PRE-ILLNESS PULMONARY FUNCTION TESTING DOES NOT PREDICT CLINICAL OUTCOMES FROM THE ACUTE RESPIRATORY DISTRESS SYNDROME
Brianna Triplett1, Rebecca Baron2, Diana Barragan Bradford2.
1University of Alaska, Anchorage, Anchorage, AK, 2Harvard Medical School, Boston, MA.
Acute respiratory distress syndrome (ARDS) results in respiratory failure characterized by bilateral lung infiltrates that cause hypoxemia. We looked at whether underlying lung dysfunction predicts clinical outcomes from ARDS. Patients were selected from the Brigham and Women’s Registry of Critical Illness (ROCI). All ARDS subjects were screened (as well as matched controls) for pre-existing pulmonary function tests (PFTs) obtained prior to medical intensive care unit (MICU) admission and for clinical information.

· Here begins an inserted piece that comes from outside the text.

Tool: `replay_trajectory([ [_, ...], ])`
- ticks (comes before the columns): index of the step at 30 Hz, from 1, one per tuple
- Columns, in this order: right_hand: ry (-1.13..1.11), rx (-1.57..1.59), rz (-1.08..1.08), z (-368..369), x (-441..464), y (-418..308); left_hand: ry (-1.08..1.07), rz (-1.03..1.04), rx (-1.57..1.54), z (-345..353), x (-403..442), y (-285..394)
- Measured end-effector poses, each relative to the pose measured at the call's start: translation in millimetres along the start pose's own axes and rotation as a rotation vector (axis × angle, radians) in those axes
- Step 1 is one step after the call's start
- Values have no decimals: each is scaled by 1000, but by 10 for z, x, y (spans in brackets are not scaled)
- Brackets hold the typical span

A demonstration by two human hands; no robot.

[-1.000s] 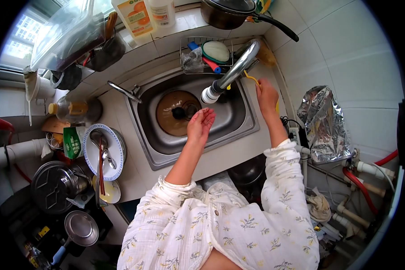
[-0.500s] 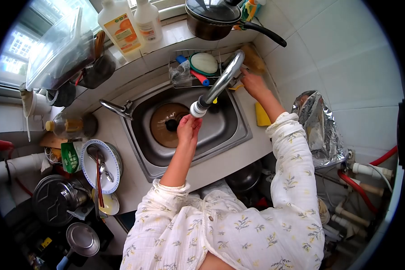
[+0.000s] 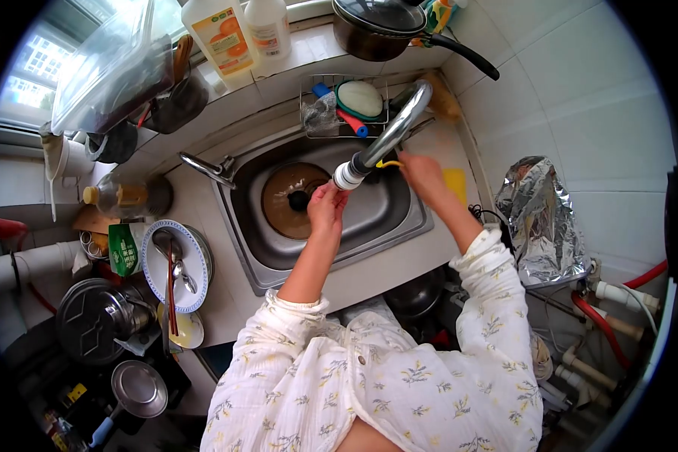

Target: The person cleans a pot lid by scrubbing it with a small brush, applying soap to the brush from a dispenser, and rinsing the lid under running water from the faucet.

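The metal sink (image 3: pixel 369 260) holds a brown round item (image 3: pixel 282 207) with a black knob-like piece on it. Over the basin hangs the tip of a chrome faucet (image 3: pixel 399 124), ending in a white nozzle (image 3: pixel 347 175). My left hand (image 3: pixel 326 209) is just beneath and beside this nozzle, fingers closed together near it; what they grip, if anything, is hidden. Beyond the basin's right side, my right hand (image 3: pixel 423 177) has its fingers closed at the end of a thin yellow item (image 3: pixel 389 163). A yellow cloth-like piece (image 3: pixel 455 183) lies to the right of that hand.
A wire rack (image 3: pixel 309 124) with a scrubber stands behind the sink. Bowls with spoons and chopsticks (image 3: pixel 172 294) sit at left. Bottles (image 3: pixel 226 38) and a lidded pan (image 3: pixel 377 45) line the ledge. Foil (image 3: pixel 539 218) stands at right; a small pan (image 3: pixel 139 388) is lower left.
My left hand has risen to the nozzle and its fingers have closed together. My right hand went back beside the faucet base, then came forward and left with the yellow item.
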State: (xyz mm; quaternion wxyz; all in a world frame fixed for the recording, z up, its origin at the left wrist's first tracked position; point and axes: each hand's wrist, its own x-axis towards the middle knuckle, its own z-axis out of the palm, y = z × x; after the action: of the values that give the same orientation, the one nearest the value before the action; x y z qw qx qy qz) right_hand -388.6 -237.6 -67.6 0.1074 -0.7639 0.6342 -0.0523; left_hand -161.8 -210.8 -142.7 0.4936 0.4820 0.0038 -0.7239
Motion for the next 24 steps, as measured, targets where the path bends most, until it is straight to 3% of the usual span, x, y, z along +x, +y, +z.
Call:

This information was used to determine correlations between pre-existing pulmonary comorbidities with the success of extubation and rates of re-intubation. Of the 560 patients in the ROCI, 102 were designated as ARDS and of those, 21 subjects had pre-existing PFTs. The ARDS subjects had a forced expiratory volume in 1-second (FEV1) range of 0.68 to 3.85 L (33 to 85% of predicted), a total lung capacity (TLC) range of 1.36 to 7.13 L (27 to 135% of predicted), and a diffusing capacity (DLCO) of 0.94 to 21.76 L (4 to 68% of predicted). We similarly examined subjects without ARDS who required mechanical ventilation and identified 18 subjects who had pre-existing PFTs performed. The non-ARDS subjects had a FEV1 range of 0.48 and 3.07 L (17 to 80% of predicted), TLC range of 2.77 to 4.96 L (50 to 82% of predicted) and DLCO range of 5.19 to 15.48 (19 to 65% of predicted). There was no correlation between PFT results and mortality in both the ARDS and non-ARDS cohorts. While underlying lung disease leads one to worry about ARDS prognosis, our data does not support using pre-existing pulmonary function data to predict clinical outcomes.